Among the entries that follow, the required portion opens with the line containing "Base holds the" and closes with the line containing "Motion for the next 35". Give that portion again exactly, and nothing else.
BEGIN DATASET EXTRACT
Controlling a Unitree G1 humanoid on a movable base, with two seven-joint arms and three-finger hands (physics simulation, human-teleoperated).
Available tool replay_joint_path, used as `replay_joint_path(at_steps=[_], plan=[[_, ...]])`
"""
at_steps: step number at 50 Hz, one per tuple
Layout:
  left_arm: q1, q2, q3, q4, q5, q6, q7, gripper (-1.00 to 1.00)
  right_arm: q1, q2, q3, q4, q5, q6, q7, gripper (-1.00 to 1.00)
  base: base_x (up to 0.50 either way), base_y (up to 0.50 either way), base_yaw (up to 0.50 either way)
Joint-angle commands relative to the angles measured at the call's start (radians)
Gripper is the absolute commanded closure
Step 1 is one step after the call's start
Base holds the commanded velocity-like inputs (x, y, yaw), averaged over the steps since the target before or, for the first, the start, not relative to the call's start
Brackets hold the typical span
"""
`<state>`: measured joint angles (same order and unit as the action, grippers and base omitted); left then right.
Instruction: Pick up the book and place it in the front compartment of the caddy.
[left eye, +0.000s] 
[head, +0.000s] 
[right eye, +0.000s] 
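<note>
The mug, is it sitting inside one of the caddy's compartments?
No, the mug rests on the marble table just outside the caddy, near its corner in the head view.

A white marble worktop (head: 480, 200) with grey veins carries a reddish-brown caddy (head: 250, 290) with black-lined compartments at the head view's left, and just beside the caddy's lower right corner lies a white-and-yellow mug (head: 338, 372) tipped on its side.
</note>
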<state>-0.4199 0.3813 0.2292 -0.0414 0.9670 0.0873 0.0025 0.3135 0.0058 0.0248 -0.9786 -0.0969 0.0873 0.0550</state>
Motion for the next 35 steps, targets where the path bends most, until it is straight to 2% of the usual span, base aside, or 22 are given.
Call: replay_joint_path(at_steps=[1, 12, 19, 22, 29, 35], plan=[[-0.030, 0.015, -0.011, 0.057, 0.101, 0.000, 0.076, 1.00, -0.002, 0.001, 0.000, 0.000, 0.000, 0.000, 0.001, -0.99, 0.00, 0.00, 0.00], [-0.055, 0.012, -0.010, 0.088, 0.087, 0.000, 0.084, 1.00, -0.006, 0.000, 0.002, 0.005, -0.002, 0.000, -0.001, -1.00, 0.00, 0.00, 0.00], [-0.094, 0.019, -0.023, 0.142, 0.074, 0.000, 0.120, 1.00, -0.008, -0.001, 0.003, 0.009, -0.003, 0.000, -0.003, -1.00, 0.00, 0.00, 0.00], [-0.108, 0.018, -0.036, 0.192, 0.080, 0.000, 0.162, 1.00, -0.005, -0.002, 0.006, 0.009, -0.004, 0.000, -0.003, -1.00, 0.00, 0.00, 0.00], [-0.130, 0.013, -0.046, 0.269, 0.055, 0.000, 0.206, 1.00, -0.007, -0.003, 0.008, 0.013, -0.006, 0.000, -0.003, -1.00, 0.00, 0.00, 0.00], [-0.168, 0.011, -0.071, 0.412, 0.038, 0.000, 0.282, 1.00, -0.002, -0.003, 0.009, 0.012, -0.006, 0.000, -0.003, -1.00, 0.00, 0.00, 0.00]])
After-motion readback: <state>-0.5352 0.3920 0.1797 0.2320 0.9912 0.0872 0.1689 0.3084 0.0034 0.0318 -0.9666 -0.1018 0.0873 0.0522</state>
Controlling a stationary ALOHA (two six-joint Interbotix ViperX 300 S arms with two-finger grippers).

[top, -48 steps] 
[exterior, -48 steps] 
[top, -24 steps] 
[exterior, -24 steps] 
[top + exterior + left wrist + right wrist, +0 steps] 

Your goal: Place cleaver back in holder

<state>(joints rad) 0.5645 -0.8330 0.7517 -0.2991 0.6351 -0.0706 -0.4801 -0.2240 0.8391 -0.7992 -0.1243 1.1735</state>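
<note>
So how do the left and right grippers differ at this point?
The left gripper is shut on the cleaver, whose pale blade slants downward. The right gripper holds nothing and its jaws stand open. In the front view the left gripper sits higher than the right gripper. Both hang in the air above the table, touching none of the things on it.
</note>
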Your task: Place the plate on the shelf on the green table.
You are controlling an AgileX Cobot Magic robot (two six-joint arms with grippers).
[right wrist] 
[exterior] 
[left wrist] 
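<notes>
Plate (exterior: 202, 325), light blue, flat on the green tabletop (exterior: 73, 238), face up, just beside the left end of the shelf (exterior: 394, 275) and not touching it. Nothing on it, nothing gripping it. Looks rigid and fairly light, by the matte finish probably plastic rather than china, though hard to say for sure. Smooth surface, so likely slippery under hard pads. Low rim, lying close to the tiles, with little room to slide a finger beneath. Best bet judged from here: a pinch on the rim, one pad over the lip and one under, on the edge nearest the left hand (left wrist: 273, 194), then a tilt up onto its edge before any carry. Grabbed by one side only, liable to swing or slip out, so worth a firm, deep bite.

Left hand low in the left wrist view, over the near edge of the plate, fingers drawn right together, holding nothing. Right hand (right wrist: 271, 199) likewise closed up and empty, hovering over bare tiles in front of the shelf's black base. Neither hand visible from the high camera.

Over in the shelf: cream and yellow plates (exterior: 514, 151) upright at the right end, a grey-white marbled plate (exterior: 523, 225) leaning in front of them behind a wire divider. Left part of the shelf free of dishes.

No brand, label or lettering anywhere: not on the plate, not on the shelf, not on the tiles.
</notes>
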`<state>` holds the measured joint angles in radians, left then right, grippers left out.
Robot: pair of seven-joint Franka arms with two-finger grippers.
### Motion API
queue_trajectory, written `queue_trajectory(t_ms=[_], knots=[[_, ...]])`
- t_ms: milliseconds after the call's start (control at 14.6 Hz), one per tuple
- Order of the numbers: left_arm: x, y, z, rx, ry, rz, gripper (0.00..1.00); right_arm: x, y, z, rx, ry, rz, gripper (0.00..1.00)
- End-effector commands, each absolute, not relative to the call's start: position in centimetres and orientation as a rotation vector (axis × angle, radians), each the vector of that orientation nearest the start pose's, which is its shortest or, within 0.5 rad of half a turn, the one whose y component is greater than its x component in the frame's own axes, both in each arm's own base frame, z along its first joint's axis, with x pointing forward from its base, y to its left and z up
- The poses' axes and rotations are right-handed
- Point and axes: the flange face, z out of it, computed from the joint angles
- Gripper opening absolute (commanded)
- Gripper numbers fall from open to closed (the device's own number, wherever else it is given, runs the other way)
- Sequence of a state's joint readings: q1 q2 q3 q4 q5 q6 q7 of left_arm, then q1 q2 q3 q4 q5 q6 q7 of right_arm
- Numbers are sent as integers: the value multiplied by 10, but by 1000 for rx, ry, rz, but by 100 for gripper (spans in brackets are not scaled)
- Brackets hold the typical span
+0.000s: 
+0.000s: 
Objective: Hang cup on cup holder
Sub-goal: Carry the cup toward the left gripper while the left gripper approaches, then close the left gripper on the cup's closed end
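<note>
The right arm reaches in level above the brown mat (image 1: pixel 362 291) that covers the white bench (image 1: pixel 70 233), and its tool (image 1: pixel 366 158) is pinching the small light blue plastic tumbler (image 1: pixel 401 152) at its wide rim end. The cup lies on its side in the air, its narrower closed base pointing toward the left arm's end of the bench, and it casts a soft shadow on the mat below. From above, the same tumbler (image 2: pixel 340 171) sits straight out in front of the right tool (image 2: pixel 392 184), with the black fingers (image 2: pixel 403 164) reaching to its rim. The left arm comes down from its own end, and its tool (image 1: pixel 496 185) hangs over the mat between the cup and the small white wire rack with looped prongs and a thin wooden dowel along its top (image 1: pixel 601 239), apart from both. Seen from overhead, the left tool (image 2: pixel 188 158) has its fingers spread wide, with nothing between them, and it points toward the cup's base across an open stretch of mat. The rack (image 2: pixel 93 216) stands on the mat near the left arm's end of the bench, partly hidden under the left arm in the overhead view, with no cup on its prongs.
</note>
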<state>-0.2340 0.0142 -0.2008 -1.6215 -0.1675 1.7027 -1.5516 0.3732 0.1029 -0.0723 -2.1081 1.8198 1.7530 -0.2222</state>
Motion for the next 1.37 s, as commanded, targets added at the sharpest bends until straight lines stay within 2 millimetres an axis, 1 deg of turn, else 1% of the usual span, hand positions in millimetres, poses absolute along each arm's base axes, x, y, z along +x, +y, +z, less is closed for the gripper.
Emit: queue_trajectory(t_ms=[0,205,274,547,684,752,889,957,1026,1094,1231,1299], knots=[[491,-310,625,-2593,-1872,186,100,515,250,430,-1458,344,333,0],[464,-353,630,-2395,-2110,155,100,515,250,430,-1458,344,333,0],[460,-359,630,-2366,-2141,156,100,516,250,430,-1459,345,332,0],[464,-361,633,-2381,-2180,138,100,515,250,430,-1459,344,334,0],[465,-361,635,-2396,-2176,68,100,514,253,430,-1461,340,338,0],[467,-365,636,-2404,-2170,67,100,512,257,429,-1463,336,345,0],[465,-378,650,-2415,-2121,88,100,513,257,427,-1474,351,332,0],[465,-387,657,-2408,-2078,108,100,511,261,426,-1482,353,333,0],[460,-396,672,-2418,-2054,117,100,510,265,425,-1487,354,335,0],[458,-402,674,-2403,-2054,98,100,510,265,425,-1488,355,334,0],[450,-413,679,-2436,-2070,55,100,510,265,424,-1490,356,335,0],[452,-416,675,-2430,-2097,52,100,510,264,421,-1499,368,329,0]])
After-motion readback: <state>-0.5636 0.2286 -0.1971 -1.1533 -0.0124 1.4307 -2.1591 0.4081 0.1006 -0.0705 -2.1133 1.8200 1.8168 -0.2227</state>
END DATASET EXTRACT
### RESPONSE TO THIS TASK
Base holds the commanded velocity-like inputs (x, y, yaw), averaged over the steps since the target before or, for the first, the start, not relative to the call's start
Brackets hold the typical span
"""
`<state>`: measured joint angles (same order and unit as the action, grippers and base omitted); left then right.
Instruction: Pick up the book and place it in the front compartment of the caddy.
[left eye, +0.000s] 
[head, +0.000s] 
[right eye, +0.000s] 
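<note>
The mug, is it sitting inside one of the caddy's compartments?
No, the mug rests on the marble table just outside the caddy, near its corner in the head view.

A white marble worktop (head: 480, 200) with grey veins carries a reddish-brown caddy (head: 250, 290) with black-lined compartments at the head view's left, and just beside the caddy's lower right corner lies a white-and-yellow mug (head: 338, 372) tipped on its side.
</note>
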<state>-0.4199 0.3813 0.2292 -0.0414 0.9670 0.0873 0.0025 0.3135 0.0058 0.0248 -0.9786 -0.0969 0.0873 0.0550</state>
Motion for the next 35 steps, targets where the path bends most, until it is straight to 2% of the usual span, base aside, or 22 are given.

This answer requires nothing more.